Speaker Conditional Sinc-Extractor for Personal VAD

En-Lun Yu, Kuan-Hsun Ho, Jeih-weih Hung, Shih-Chieh Huang, Berlin Chen

This study explores Sinc-convolution's novel application in Personal Voice Activity Detection (PVAD). The Sinc-Extractor (SE) network, developed for PVAD, learns cutoff frequencies and band gains of sinc functions to extract acoustic features. Additionally, the speaker conditional SE (SCSE) module incorporates speaker information from high-dimensional d-vectors into low-dimensional acoustic features.
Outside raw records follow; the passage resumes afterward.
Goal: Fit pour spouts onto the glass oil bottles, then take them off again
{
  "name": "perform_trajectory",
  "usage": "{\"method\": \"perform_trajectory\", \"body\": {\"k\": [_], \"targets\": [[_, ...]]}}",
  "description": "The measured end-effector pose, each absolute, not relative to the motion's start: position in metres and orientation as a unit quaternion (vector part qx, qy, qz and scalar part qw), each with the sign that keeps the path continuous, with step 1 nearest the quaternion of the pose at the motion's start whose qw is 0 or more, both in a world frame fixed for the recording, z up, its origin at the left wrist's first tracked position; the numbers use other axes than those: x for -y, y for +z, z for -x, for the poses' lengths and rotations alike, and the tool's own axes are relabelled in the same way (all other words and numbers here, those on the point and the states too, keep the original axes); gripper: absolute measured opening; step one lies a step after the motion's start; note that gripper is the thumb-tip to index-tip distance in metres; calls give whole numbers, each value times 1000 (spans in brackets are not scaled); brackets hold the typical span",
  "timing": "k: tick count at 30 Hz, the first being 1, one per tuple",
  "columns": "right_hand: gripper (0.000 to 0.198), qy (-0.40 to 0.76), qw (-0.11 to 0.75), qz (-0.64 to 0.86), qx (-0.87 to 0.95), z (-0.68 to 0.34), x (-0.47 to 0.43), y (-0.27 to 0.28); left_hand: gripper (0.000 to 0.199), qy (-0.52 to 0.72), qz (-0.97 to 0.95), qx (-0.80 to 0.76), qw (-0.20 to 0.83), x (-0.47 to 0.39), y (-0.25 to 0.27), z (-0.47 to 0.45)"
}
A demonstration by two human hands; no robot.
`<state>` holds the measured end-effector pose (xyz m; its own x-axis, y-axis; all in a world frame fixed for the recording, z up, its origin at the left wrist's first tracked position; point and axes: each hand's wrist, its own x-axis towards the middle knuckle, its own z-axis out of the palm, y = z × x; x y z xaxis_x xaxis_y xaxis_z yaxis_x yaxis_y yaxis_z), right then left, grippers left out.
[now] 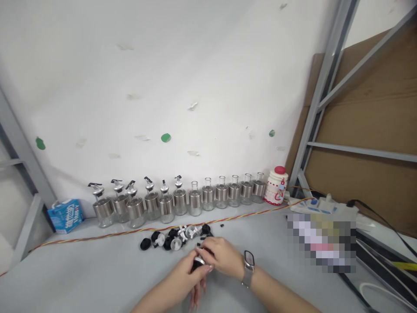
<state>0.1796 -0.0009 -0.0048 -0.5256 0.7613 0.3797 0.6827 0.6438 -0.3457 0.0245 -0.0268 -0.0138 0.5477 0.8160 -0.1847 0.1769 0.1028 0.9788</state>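
Note:
Low in the middle of the head view, my left hand (183, 276) is closed around a silver-and-black bottle pourer (197, 262). My right hand (224, 257) meets it from the right, its thumb and fingers pinched at the top of the same pourer. A small black piece shows by those fingertips; its exact fit is hidden. Just beyond my hands lies a loose pile of pourer parts: black rubber stoppers (145, 244), silver-and-clear spout pieces (176, 244) and small black bits.
Glass bottles with steel bands (166, 208) stand along the wall; the left ones carry pourers, the right ones (222, 191) have bare necks. A blue carton (66, 216), a white-and-red jar (275, 187), a twisted wire (130, 234) and a power strip (335, 204) surround the grey table (81, 278).

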Motion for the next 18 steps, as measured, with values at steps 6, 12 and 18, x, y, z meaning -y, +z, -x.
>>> {"method": "perform_trajectory", "body": {"k": [6,12,18], "targets": [[37,20,252,396,883,-175,7,-7,26,233,-637,-372,635,25,0,-16],[59,297,411,515,691,-190,-11,0,22,249,-651,-354,623,32,5,-22],[47,333,392,591,622,-219,-49,-10,31,327,-623,-462,540,19,-5,-27]]}}
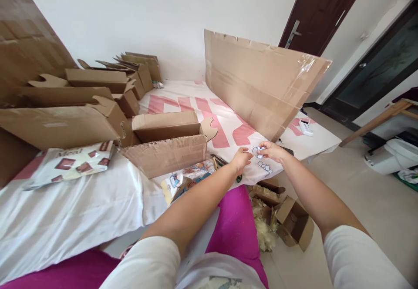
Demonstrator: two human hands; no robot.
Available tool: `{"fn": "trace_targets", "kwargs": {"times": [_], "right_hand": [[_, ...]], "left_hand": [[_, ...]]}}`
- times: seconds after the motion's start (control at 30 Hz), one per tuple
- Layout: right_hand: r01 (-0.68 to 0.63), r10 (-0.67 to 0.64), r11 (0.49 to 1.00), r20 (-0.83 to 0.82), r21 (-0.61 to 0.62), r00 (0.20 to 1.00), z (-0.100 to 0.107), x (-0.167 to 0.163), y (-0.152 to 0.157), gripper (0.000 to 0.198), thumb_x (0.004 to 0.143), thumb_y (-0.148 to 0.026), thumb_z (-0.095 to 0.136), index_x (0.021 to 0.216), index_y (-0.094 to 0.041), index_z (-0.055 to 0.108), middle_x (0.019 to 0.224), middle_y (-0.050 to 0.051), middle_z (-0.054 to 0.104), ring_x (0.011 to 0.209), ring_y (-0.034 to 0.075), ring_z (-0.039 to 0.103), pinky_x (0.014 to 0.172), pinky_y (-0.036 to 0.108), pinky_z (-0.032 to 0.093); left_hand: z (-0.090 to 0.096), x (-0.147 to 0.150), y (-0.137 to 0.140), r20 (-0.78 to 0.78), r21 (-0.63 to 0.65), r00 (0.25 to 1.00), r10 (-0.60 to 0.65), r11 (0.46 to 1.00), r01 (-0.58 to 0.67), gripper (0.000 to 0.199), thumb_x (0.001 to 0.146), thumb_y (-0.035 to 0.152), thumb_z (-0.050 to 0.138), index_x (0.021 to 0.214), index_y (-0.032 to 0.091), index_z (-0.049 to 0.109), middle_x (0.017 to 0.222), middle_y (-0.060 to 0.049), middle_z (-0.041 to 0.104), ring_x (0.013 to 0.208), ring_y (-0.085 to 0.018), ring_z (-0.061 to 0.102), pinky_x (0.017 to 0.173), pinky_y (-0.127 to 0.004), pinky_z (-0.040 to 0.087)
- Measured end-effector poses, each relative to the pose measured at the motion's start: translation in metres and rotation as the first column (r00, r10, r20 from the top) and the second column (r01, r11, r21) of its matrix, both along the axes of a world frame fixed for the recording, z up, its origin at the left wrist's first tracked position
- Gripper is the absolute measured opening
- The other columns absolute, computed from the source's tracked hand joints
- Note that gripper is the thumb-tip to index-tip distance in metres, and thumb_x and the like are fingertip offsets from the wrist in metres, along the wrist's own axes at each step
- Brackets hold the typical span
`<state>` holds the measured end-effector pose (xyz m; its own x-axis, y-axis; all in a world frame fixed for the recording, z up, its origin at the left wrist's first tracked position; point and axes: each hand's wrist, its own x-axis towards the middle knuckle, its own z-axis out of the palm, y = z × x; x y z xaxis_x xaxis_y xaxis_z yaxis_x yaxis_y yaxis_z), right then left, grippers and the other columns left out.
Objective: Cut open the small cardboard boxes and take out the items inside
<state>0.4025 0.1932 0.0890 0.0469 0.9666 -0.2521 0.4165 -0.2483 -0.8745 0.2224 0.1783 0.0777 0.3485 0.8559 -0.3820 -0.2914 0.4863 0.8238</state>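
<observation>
My right hand (271, 151) pinches a small white cut-out piece with a blue outline (260, 150), just above the cloth. Close on its left is my left hand (241, 160), fingers curled in towards the piece. Whether anything sits between the left fingertips is too small to tell. Below both hands, more small white pieces with blue outlines (264, 166) lie on the white and pink tablecloth (238, 139). A dark flat object (288, 151) shows partly behind my right wrist.
A tall cardboard sheet (257, 75) stands beyond my hands. Open cardboard boxes (170, 145) fill the left side, near a printed bag (76, 162). Printed packets (187, 178) lie by my left forearm. Small cartons (295, 221) are on the floor; a white device (306, 128) sits at right.
</observation>
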Motion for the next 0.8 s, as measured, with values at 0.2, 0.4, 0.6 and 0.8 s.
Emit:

SE-PVAD and Vanilla PVAD have similar model size and computing load, while SCSE-PVAD is more compact with shorter inference time as it excludes speaker embedding. Evaluated with concatenated utterances from the LibriSpeech corpus, SE-PVAD outperforms Vanilla PVAD significantly. SCSE-PVAD matches Vanilla PVAD's performance but reduces input feature dimensionality and network complexity. Thus, SCSE-PVAD can function like a typical VAD, accepting only acoustic features, making it suitable for low-resource wearable devices.